Frustrated and angry

Dear Editor,
I’m not one to seek favours here in Guyana. Favours here are generally a “lil sumting” to grease the palm. It is grafting or bribery to help speed up business through the labyrinthine processes that I firmly believe are created to frustrate, wear down, and tire out those accessing essential services.
This frustration, I also believe, is what lends to the corruption that is endemic to the system and Guyana as whole. Many of the instruments that manage, staff, and access the public agencies are complicit in making it what it is.
No one wants to wait an inordinate length of time to conduct the simplest business transaction. Businesses that should be a 15-minute turnaround get tied up and bogged down in archaic processes, and while strides are made to alleviate issues of access and improved efficiency, those who are entrenched in the system seem to work counter-intuitively and/or for their own gain.

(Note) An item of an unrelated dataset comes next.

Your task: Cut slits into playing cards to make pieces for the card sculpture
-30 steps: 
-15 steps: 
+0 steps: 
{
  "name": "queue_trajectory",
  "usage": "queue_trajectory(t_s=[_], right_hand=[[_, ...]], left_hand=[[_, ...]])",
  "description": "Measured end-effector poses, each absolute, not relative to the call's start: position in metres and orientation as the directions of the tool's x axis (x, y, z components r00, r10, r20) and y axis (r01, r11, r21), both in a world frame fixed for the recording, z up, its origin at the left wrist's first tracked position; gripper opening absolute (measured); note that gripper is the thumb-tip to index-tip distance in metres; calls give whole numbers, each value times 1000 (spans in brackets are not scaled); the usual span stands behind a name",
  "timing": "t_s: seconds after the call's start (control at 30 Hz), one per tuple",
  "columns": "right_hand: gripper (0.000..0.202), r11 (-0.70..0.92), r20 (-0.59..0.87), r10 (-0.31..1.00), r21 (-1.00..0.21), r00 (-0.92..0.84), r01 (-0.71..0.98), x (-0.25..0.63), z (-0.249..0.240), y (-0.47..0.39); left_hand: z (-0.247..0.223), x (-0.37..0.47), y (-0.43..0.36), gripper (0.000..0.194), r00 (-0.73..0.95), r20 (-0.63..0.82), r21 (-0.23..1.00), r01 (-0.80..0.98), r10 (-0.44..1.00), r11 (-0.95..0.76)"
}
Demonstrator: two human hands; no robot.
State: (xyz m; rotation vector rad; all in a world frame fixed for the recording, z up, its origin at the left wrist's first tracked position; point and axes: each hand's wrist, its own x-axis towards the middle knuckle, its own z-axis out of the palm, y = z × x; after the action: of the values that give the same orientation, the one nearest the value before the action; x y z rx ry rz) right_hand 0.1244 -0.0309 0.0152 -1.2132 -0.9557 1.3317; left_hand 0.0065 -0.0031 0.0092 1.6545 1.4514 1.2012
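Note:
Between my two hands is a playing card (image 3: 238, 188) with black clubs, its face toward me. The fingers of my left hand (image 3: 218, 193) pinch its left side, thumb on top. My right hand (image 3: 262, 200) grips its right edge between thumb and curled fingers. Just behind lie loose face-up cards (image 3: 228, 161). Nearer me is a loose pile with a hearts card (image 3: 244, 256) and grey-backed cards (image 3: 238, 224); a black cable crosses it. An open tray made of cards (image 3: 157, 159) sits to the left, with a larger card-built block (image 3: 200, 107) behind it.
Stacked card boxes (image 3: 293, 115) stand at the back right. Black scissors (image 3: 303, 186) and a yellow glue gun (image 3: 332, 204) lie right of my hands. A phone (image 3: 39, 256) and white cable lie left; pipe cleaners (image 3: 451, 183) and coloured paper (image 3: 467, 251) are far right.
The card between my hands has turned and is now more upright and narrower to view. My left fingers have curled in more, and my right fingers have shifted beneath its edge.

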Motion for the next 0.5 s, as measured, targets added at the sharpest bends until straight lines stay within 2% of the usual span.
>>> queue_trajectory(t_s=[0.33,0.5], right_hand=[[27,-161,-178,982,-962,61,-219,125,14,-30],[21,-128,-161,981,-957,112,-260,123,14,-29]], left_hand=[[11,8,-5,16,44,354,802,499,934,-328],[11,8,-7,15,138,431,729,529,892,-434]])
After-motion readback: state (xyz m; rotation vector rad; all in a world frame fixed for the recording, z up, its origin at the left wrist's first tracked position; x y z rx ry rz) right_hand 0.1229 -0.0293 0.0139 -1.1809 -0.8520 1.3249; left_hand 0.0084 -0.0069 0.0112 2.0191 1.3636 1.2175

What system works like this?
I went to the Licensing Office at Camp and Lamaha on Monday, April 4th, for a simple vehicle licence. It is now Saturday and I still don’t have it. On Monday last, I was given a lodgment receipt and assurances that it would be ready the next day. On the subsequent days, I was told to return the next day and the next day and the next day.
On Thursday I called GRA, and a young man told me that it would be ready by 1:00pm on Friday, April 8. At just after 1:30pm access was restricted, the gates were closing, and I was made to understand that the office closes early on Fridays.
What country functions like this? It frets me – rather, it angers me – that it takes forever and more to do simple business in Guyana. How in heaven’s name do these public agencies expect someone to travel from the Corentyne or Essequibo or any far-flung area of the country to Georgetown, only to be told to come back tomorrow and the next day and the next day?
There has to be change. There has to be a cultural shift in the various public agencies, with emphasis on professionalism, business etiquette, quality of service, and the integrity of the system. Guyana can never be the country we dream of unless these diseases that plague the system are eradicated.